Dans le cadre d’une carte blanche au Tambour (cinéma de l’université Rennes 2), l’association Scén’Art propose une mini-rétrospective des films de Nicolas Klotz : Paria (2001), La Blessure (2004) et La Question humaine (2006). Nous republions un entretien avec Nicolas Klotz et sa scénariste Elizabeth Perceval paru lors de la sortie de ce dernier.
La Griffe : Vos longs-métrages (La Nuit Bengali, La Nuit Sacrée, Paria, La Blessure…) participent du désir de filmer le réel. Pourquoi alors ne pas privilégier le documentaire ? Qu’apporte la fiction à votre propos ?

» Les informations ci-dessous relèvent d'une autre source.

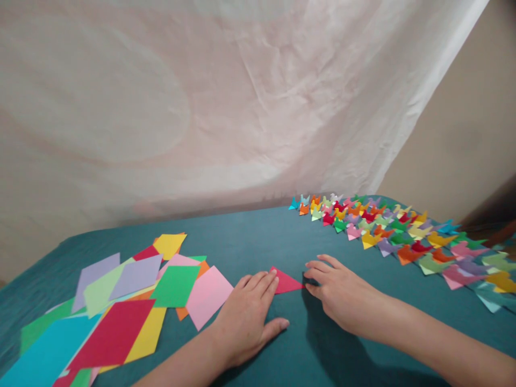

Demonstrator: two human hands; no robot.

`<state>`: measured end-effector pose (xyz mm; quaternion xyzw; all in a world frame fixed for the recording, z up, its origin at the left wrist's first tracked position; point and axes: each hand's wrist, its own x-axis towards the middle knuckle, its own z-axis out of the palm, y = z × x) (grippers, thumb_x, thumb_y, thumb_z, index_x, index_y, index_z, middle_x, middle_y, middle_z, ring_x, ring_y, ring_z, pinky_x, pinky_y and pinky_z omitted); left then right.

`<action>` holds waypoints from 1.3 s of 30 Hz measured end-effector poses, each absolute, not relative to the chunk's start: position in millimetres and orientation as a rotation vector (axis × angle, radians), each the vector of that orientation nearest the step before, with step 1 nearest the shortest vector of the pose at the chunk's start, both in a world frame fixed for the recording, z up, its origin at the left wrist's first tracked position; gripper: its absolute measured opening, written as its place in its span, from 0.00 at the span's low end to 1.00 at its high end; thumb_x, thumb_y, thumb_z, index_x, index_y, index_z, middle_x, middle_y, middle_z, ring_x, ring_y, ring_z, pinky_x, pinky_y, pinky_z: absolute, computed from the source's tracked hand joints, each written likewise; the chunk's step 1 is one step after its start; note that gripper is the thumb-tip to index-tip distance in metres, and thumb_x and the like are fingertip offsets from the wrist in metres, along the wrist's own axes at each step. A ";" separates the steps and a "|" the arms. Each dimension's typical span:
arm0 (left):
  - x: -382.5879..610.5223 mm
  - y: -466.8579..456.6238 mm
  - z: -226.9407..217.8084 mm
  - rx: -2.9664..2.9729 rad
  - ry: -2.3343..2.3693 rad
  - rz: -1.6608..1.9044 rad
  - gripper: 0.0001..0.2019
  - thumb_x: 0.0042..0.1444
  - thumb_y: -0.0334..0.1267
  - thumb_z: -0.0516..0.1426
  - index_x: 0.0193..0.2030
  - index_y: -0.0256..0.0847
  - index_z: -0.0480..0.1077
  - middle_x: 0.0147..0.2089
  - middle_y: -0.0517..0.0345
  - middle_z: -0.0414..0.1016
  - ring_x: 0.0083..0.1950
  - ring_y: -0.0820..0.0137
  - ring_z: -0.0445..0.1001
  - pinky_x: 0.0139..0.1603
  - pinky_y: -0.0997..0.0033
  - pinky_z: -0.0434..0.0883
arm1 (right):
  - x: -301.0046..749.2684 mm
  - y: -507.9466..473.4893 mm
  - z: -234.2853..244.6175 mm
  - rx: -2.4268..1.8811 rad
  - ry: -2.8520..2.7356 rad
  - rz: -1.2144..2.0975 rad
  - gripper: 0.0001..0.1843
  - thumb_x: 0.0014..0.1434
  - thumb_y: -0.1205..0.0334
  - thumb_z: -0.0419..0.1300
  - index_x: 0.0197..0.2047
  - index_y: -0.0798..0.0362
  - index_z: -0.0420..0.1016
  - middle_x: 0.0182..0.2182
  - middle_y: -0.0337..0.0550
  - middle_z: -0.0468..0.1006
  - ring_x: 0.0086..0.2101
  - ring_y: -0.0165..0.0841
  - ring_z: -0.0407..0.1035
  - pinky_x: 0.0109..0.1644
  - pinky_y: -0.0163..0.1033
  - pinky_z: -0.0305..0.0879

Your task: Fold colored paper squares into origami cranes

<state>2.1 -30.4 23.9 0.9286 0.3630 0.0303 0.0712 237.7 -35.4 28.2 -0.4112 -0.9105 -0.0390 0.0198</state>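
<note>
A small red paper folded into a triangle [287, 281] lies on the teal tablecloth [250, 236] between my hands. My left hand [248, 317] lies flat with fingers stretched out, its fingertips resting on the triangle's left edge. My right hand [338, 293] is just right of the triangle, fingers extended and slightly curled, fingertips touching its right tip. Neither hand grips anything.
A loose spread of coloured paper squares [121, 306] covers the table's left side. Several rows of small folded paper figures [403, 236] in many colours run along the right side toward the far edge. A pale cloth backdrop [201, 107] hangs behind the table.
</note>
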 end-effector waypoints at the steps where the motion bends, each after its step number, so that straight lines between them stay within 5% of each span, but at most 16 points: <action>1: 2.0 -30.3 24.0 2.790 1.089 0.090 0.31 0.60 0.57 0.45 0.64 0.40 0.53 0.67 0.48 0.52 0.65 0.56 0.54 0.61 0.54 0.55 | 239.4 -33.3 29.5 -1.278 -2.828 -0.092 0.12 0.52 0.70 0.57 0.37 0.54 0.79 0.43 0.50 0.76 0.49 0.43 0.65 0.58 0.53 0.49; 11: 2.1 -30.8 24.3 2.790 1.081 0.110 0.32 0.60 0.56 0.46 0.66 0.40 0.50 0.67 0.47 0.53 0.65 0.57 0.54 0.61 0.55 0.55 | 224.6 -28.6 19.5 -1.101 -2.728 0.062 0.23 0.56 0.73 0.53 0.55 0.52 0.68 0.52 0.46 0.71 0.56 0.39 0.56 0.57 0.47 0.53; 39: 3.6 -36.4 25.8 2.924 1.085 0.239 0.20 0.60 0.49 0.50 0.53 0.39 0.67 0.55 0.48 0.68 0.60 0.55 0.60 0.58 0.53 0.59 | 211.6 -32.0 14.4 -1.042 -2.774 -0.179 0.15 0.61 0.67 0.53 0.50 0.58 0.72 0.48 0.50 0.75 0.50 0.41 0.64 0.55 0.49 0.55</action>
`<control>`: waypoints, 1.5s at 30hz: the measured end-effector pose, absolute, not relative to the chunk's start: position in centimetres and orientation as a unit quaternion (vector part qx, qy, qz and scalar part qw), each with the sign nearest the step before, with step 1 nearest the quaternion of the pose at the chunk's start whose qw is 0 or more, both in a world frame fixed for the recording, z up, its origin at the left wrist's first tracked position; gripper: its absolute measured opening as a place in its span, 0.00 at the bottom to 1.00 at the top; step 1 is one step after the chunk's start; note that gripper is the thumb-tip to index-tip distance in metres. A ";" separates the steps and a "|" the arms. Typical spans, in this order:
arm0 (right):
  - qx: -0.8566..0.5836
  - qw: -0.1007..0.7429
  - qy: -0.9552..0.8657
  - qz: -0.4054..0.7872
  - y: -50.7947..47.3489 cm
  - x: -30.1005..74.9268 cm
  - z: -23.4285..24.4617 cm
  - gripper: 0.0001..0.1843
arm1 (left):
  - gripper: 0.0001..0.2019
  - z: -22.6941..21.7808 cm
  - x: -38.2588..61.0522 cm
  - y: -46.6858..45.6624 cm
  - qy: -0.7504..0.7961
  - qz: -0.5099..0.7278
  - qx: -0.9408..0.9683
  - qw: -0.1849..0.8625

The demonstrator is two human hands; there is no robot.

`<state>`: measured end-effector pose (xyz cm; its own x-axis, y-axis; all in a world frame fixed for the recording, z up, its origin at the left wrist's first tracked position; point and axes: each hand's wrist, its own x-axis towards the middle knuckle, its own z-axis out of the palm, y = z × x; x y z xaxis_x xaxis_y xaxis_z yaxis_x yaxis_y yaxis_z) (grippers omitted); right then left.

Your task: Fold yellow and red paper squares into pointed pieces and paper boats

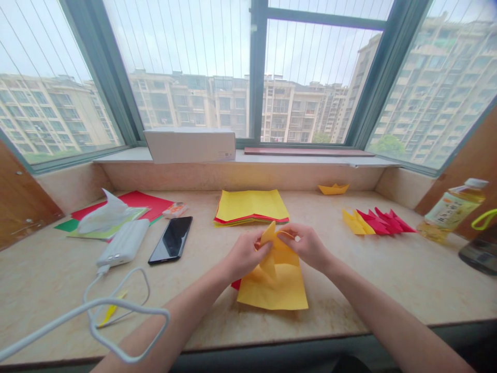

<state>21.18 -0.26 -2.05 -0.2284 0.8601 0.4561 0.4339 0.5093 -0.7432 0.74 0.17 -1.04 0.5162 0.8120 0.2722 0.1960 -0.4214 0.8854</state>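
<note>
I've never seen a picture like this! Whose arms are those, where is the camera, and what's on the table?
There is no machine here. The camera sits on a person's head and looks down, so the two arms are that person's own. The left hand and the right hand both pinch the top of a partly folded yellow sheet that rests on the table. Behind it lies a paper stack, yellow on top. To the right are folded red and yellow shapes, a small paper boat and a bottle. To the left are a phone, a power bank with a white cable, and a tissue. A white box stands on the sill.
</note>
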 end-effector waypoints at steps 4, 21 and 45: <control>-0.439 0.477 -0.707 0.283 -0.4 20.4 -2.5 0.12 | 0.11 -1.0 0.9 0.0 0.333 0.357 0.770 0.411; -0.376 0.440 -0.671 0.464 -0.6 20.4 -1.1 0.23 | 0.15 -0.8 0.6 1.0 0.403 0.523 0.602 0.448; -0.403 0.546 -0.615 0.402 -0.4 19.2 -2.3 0.23 | 0.20 -1.5 1.7 0.4 0.332 0.525 0.630 0.466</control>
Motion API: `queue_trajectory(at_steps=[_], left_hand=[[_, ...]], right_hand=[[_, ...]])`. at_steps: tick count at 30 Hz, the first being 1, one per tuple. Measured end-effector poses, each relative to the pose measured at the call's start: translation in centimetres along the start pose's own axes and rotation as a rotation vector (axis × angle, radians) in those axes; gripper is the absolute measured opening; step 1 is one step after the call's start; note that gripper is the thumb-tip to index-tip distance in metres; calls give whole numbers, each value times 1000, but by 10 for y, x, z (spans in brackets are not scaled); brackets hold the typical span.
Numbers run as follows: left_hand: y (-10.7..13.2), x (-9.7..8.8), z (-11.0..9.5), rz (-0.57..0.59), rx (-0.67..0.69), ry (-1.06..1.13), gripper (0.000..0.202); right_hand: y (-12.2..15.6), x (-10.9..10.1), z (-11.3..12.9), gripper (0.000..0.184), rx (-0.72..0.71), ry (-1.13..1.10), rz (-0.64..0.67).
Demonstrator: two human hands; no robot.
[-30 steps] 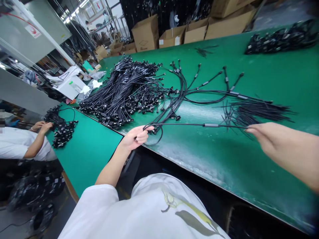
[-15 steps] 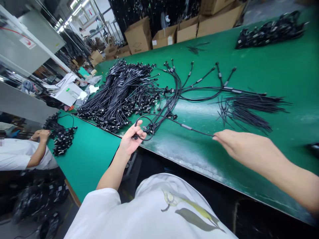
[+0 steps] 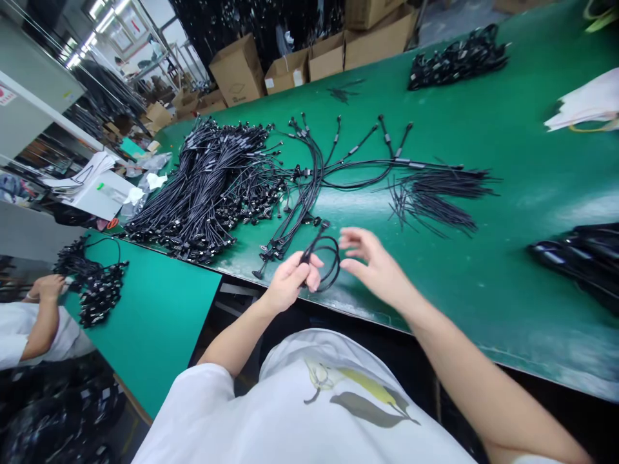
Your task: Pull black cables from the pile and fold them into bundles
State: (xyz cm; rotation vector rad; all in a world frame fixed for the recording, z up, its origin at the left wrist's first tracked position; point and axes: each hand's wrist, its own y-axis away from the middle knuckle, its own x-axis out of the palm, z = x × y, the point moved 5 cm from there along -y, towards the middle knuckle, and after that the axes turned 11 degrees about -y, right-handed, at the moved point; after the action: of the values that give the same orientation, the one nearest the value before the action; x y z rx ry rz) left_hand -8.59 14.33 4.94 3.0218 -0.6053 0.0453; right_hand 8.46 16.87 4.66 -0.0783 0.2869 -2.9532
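Note:
My left hand [image 3: 296,276] is closed around a coiled black cable [image 3: 333,267], near the table's front edge. The coil's loops stick out to the right of my fingers, with one connector end pointing up. Just right of the coil is my right hand [image 3: 370,261], its fingers apart and holding nothing. Behind my hands, several black cables with plugs [image 3: 309,193] lie loosely fanned out. To their right is a bunch of thin black ties [image 3: 435,193].
A large heap of black cables [image 3: 203,187] covers the left of the green table [image 3: 507,258]. Bundled cables [image 3: 459,58] lie at the back, and a dark bundle [image 3: 580,258] at right. Cardboard boxes [image 3: 239,71] line the far edge. A co-worker's hands [image 3: 48,287] are at left.
The cable, stretched between both hands before, is now coiled in my left hand. My right hand has let go of its end and come in beside the coil. The view has shifted right.

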Motion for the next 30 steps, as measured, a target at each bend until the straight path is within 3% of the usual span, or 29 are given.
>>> queue_trajectory(at_steps=[3, 5, 8, 10, 14, 18, 24, 30], left_hand=[[-9, 13, 19, 11, -132, 120, 49], [-10, 25, 33, 24, -192, 185, 52], [-6, 32, 44, -60, -158, 202, 50], [-3, 33, 45, -40, -135, 94, 49], [6, 35, 42, 131, -100, -304, 41], [16, 42, 44, 273, -90, -471, 31], [15, 46, 44, 227, -97, -200, 46], [16, 61, 51, 240, -386, 229, 51]], right_hand=[[12, 18, -28, 34, 157, -263, -141], [17, 26, -33, 35, 194, -452, -258], [18, 32, -29, 37, 203, -680, -328], [18, 33, -23, 39, 228, -776, -339], [25, 41, -9, 49, 260, -712, -258], [30, 43, 8, 54, 116, -601, -298], [19, 45, 14, 43, 178, -728, -251], [6, 39, 5, 55, 379, -890, -194]])
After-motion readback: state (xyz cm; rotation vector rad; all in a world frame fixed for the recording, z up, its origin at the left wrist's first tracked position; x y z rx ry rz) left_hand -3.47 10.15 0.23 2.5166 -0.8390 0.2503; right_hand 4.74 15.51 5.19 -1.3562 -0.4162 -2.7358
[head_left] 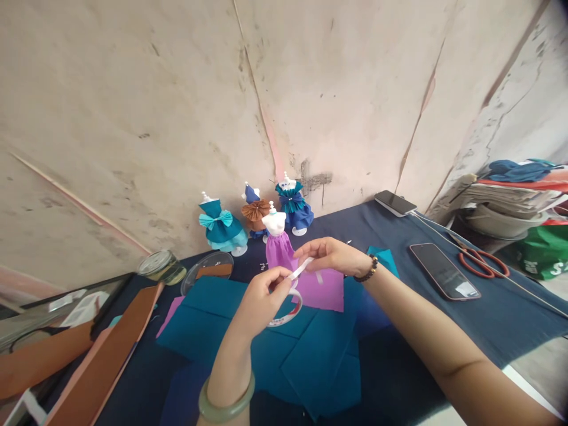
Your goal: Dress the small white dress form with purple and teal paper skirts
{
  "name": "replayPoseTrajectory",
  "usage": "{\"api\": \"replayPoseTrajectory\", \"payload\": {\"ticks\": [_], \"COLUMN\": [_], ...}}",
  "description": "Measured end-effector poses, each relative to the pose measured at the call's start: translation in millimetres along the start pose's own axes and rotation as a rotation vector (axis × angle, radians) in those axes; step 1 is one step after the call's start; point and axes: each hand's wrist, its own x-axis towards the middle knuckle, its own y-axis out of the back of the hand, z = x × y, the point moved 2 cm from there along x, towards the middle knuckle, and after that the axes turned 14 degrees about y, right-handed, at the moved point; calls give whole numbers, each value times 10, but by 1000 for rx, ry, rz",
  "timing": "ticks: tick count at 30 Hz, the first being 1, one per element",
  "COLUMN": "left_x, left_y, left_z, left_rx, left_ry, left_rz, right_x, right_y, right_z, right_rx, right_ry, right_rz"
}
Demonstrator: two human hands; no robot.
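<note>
My left hand is closed around a white tape roll, held over teal paper sheets. My right hand pinches the free white tape strip pulled out from the roll. Just behind the hands stands a small white mannequin wearing a purple paper skirt. A purple paper sheet lies under my right hand.
Three dressed mini mannequins stand by the wall. A glass jar and clear lid sit at left, with brown paper strips. Two phones, orange scissors and a stack of things lie on the dark cloth at right.
</note>
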Motion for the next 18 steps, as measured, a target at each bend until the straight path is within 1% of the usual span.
{"api": "replayPoseTrajectory", "payload": {"ticks": [5,10,12,14,18], "left_x": [-46,-60,-62,-66,-81], "left_y": [13,36,57,71,47], "left_z": [14,-5,-16,-17,19], "left_rx": [87,120,106,94,117], "left_ry": [17,22,-8,-46,-99], "left_rz": [-39,-6,37,70,59], "right_x": [-28,-26,-27,-31,-43], "right_y": [-43,-60,-60,-57,-43], "right_z": [-23,-41,-36,-28,-16], "right_rx": [-119,-285,-266,-196,-72], "right_ry": [-63,-107,-130,-146,-115], "right_rz": [-110,-170,-182,-179,-133]}}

Nicolas Klotz : Nous pensons que le réel nous échappe sans arrêt, d’où la nécessité de la fiction. « Filmer le réel » n’existe pas, le documentaire engendre autant de fiction que l’inverse.
Elizabeth Perceval : Rencontrer des personnes qui vivent dans la rue pour Paria, des demandeurs d’asile pour La Blessure ou des cadres pour La Question Humaine participe de la même démarche cinématographique. Effectivement, certains très grands documentaires contiennent toujours une part de fiction qui permet une respiration particulière du réel. La question ne relève donc pas d’un choix, qui nécessiterait une opposition entre les deux, mais de comprendre comment respirent l’un et l’autre. L’aspect documentaire d’un film, c’est son battement de cœur, une rencontre avec la réalité qui nous échappe et qu’il faut saisir. D’autre part, le réel appartient au cinéma depuis la nuit des temps. Chaplin, Ford, Bresson, tous les grands cinéastes ont nourri un rapport très fort au documentaire.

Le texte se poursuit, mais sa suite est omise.